In [102]:
import pandas as pd
import numpy as np
from sklearn.preprocessing import StandardScaler
from sklearn.model_selection import train_test_split
from sklearn import svm
from sklearn.metrics import accuracy_score
from imblearn.over_sampling import SMOTE
import pickle
import streamlit as st

In [107]:
import numpy as np
import sklearn
import streamlit
import imblearn

print("NumPy:", np.__version__)
print("Scikit-learn:", sklearn.__version__)
print("Streamlit:", streamlit.__version__)
print("imblearn:", imblearn.__version__)


NumPy: 2.0.2
Scikit-learn: 1.6.1
Streamlit: 1.43.2
imblearn: 0.13.0


In [104]:
# Load dataset
df = pd.read_csv('/content/diabetes.csv')

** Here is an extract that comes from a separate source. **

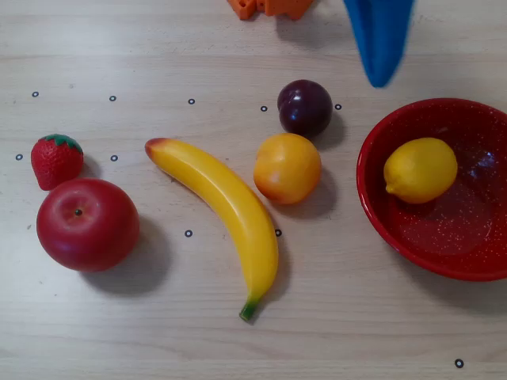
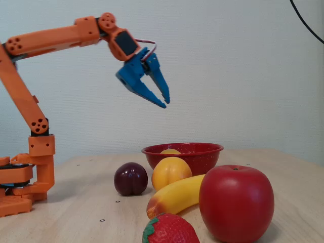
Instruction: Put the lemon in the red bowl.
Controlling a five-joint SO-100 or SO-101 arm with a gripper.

# Handle categorical features
categorical_cols = ['gender', 'hypertension', 'heart_disease', 'smoking_history']
df[categorical_cols] = df[categorical_cols].astype(str)
df = pd.get_dummies(df, columns=categorical_cols, drop_first=True)

In [123]:
diabetes_means = df.groupby('diabetes').mean()

In [112]:
# Features and target
x = df.drop(columns=['diabetes'], axis=1)
y = df['diabetes']

In [119]:
print(x.shape,y.shape)

(100000, 13) (100000,)


In [114]:
#finding missing values
df.isnull().sum()

Unnamed: 0,0
age,0
bmi,0
HbA1c_level,0
blood_glucose_level,0
diabetes,0
gender_Male,0
gender_Other,0
hypertension_1,0
heart_disease_1,0
smoking_history_current,0


In [115]:
df.value_counts(['diabetes'])

Unnamed: 0_level_0,count
diabetes,Unnamed: 1_level_1
0,91500
1,8500


#our dataset is highly imbalanced so we correct it first

In [116]:
# Handle class imbalance using SMOTE
smote = SMOTE(random_state=42)
x_resampled, y_resampled = smote.fit_resample(x, y)

In [118]:
print(x_resampled.shape,y_resampled.shape)

(183000, 13) (183000,)


#standardizing data

In [120]:
# Standardization
scaler = StandardScaler()
x_scaled = scaler.fit_transform(x_resampled)

#training and testing

In [121]:
# Splitting the dataset
x_train, x_test, y_train, y_test = train_test_split(x_scaled, y_resampled, test_size=0.2, stratify=y_resampled, random_state=43)

# Model training
classifier = svm.SVC(kernel='linear')
classifier.fit(x_train, y_train)

In [122]:
# Model evaluation
y_train_pred = classifier.predict(x_train)
y_test_pred = classifier.predict(x_test)


In [126]:
#training and testing accuracy
train_acc = accuracy_score(y_train, y_train_pred)
test_acc = accuracy_score(y_test, y_test_pred)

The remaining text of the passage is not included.